Additional documentation

Copy
### Provide documentation on syntax and flags in the terminal

kubectl help

### To see how to use Kubernetes resources

kubectl api-resources -o wide

Viewing Kubernetes resources

Copy
### Get Pods, their names & details in all Namespaces

kubectl get pods -A -o wide

### Get all Namespaces in a cluster

kubectl get namespaces

### Get Services in all Namespaces

kubectl get services -A -o wide

### List all deployments in all namespaces:

kubectl get deployments -A -o wide

Logs and events

Copy
### List Events sorted by timestamp in all namespaces

kubectl get events -A --sort-by=.metadata.creationTimestamp

### Get logs from a specific pod:

kubectl logs [my-pod-name]

Resource allocation

Copy
### If the Kubernetes Metrics Server is installed, 
### the top command allows you to see the resource consumption for nodes or podscode

kubectl top node
kubectl top pod

### If the Kubernetes Metrics Server is NOT installed, use

kubectl describe nodes | grep Allocated -A 10 

Configuration

Copy
### Get current-context

kubectl config current-context

### See all configs for the entire cluster

kubectl config view

Authorization issues

Copy
### Check to see if I can read pod logs for current user & context

kubectl auth can-i get pods --subresource=log

### Check to see if I can do everything in my current namespace ("*" means all)

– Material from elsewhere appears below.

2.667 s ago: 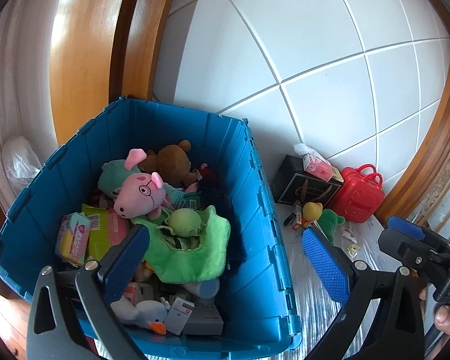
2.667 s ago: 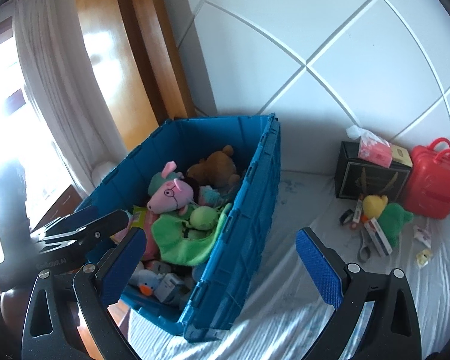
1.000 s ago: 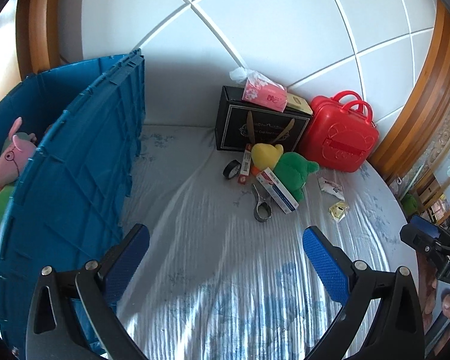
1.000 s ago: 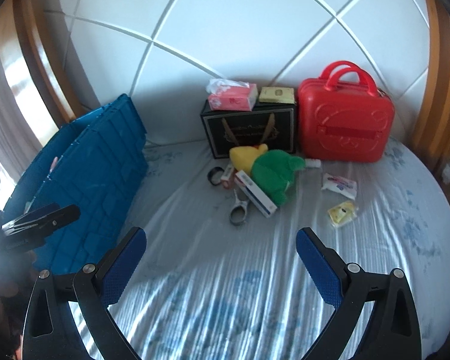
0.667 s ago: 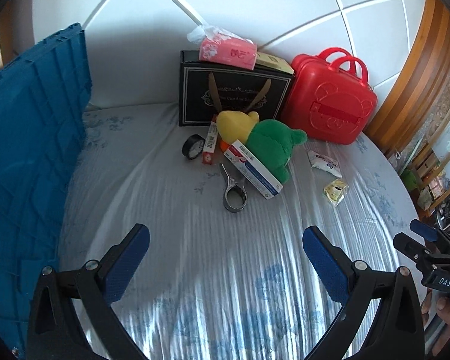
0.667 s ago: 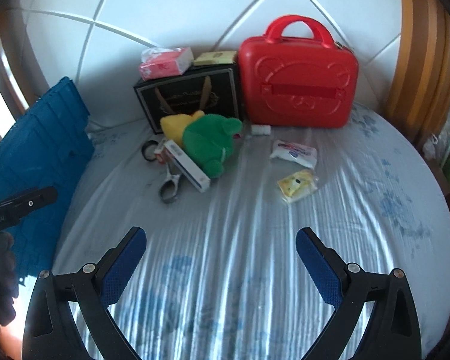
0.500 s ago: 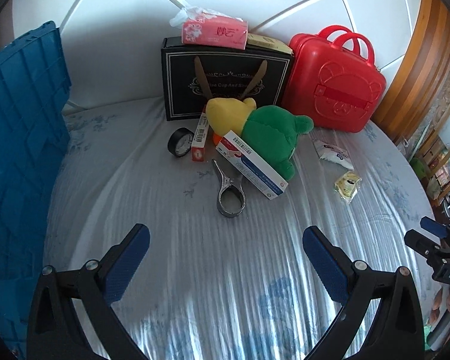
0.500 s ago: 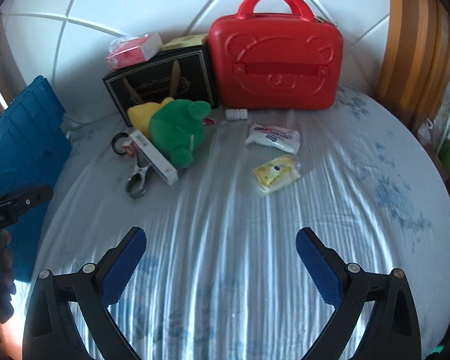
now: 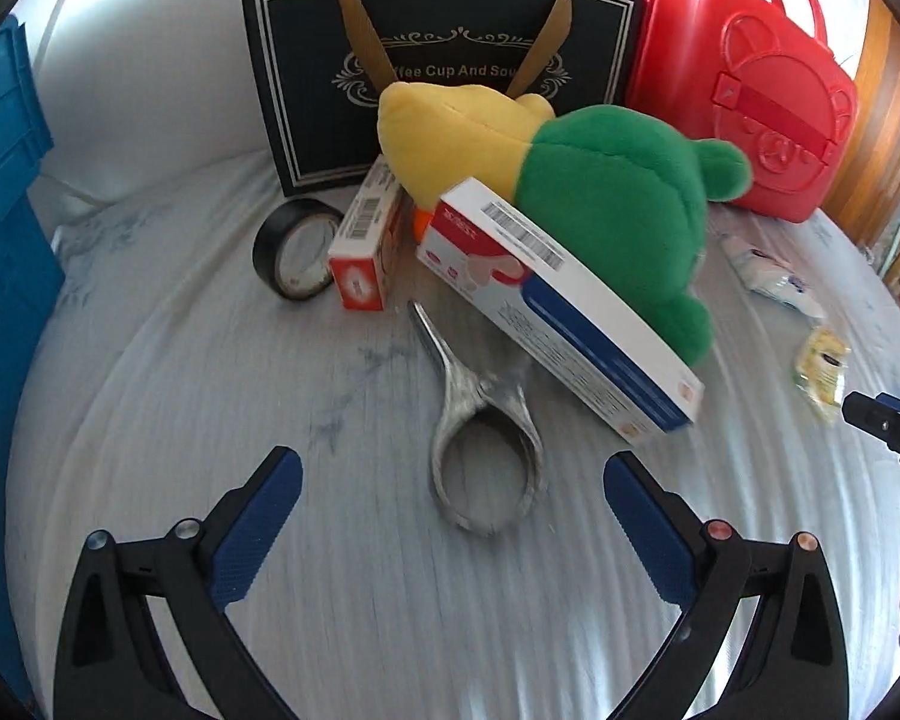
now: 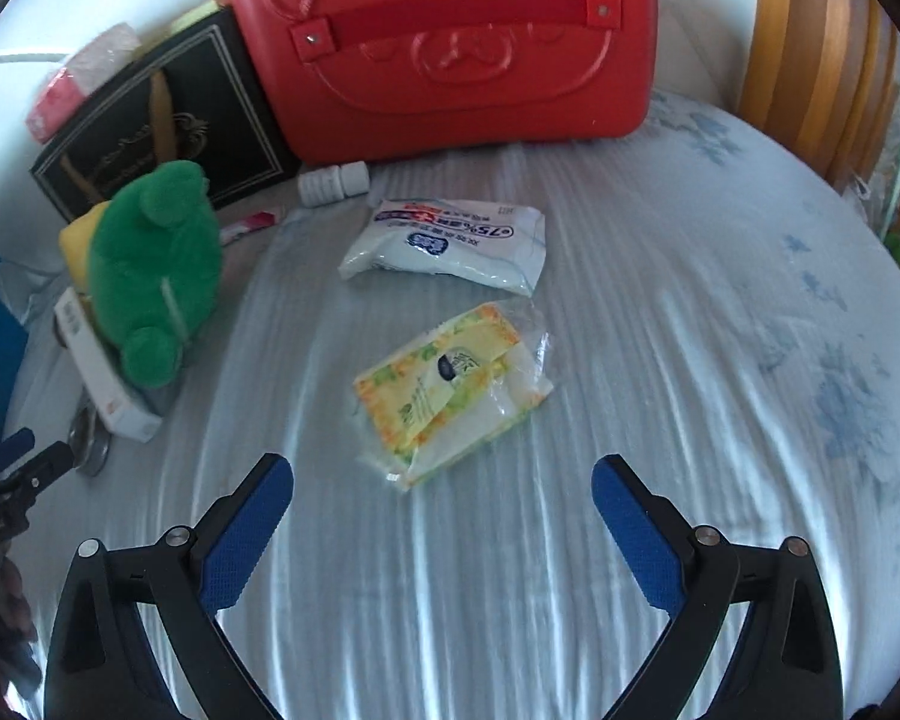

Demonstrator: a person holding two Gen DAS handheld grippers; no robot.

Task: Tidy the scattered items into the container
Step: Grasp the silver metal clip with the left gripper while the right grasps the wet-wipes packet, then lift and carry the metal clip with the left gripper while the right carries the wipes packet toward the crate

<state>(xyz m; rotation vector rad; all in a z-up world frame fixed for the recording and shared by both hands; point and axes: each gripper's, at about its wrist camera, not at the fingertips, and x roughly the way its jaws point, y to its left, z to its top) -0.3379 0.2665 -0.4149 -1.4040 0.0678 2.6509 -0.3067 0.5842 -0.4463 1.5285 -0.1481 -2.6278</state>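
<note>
My left gripper (image 9: pixel 450 480) is open and empty, low over the bed, just short of a metal ring-handled tool (image 9: pixel 480 420). Behind the tool lie a white and blue box (image 9: pixel 570 306), a green and yellow plush (image 9: pixel 600 180), a small red and white box (image 9: pixel 366 240) and a black tape roll (image 9: pixel 294 252). My right gripper (image 10: pixel 444 486) is open and empty, just short of a yellow tissue packet (image 10: pixel 450 384). A white wipes pack (image 10: pixel 450 240) and a small white bottle (image 10: pixel 333 183) lie beyond it. The blue container (image 9: pixel 0 180) shows at the left edge.
A black gift box (image 9: pixel 438 60) and a red bear suitcase (image 9: pixel 750 78) stand at the back against the white padded headboard. A wooden frame (image 10: pixel 810 48) is at the right. The grey striped bed sheet (image 9: pixel 210 420) lies under everything.
Both grippers have swung away from the blue container and moved forward and down toward the scattered items. The left has closed in on the metal tool, the right on the yellow packet.
</note>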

kubectl auth can-i '*' '*'

Jobs stuck in the Staged activity

If DQ Jobs are stuck in the Staged activity on the Jobs page, ensure you have the Helm Chart corresponding to the latest Data Quality & Observability Classic version and update the following properties:

Copy
--set global.configMap.data.metastore_max_wait_time=10000
--set global.configMap.data.metastore_max_active=2000
--set global.configMap.data.metastore_max_idle=100
--set global.configMap.data.metastore_initial_size=150

Restart the Web and Agent pods after you set the recommended properties.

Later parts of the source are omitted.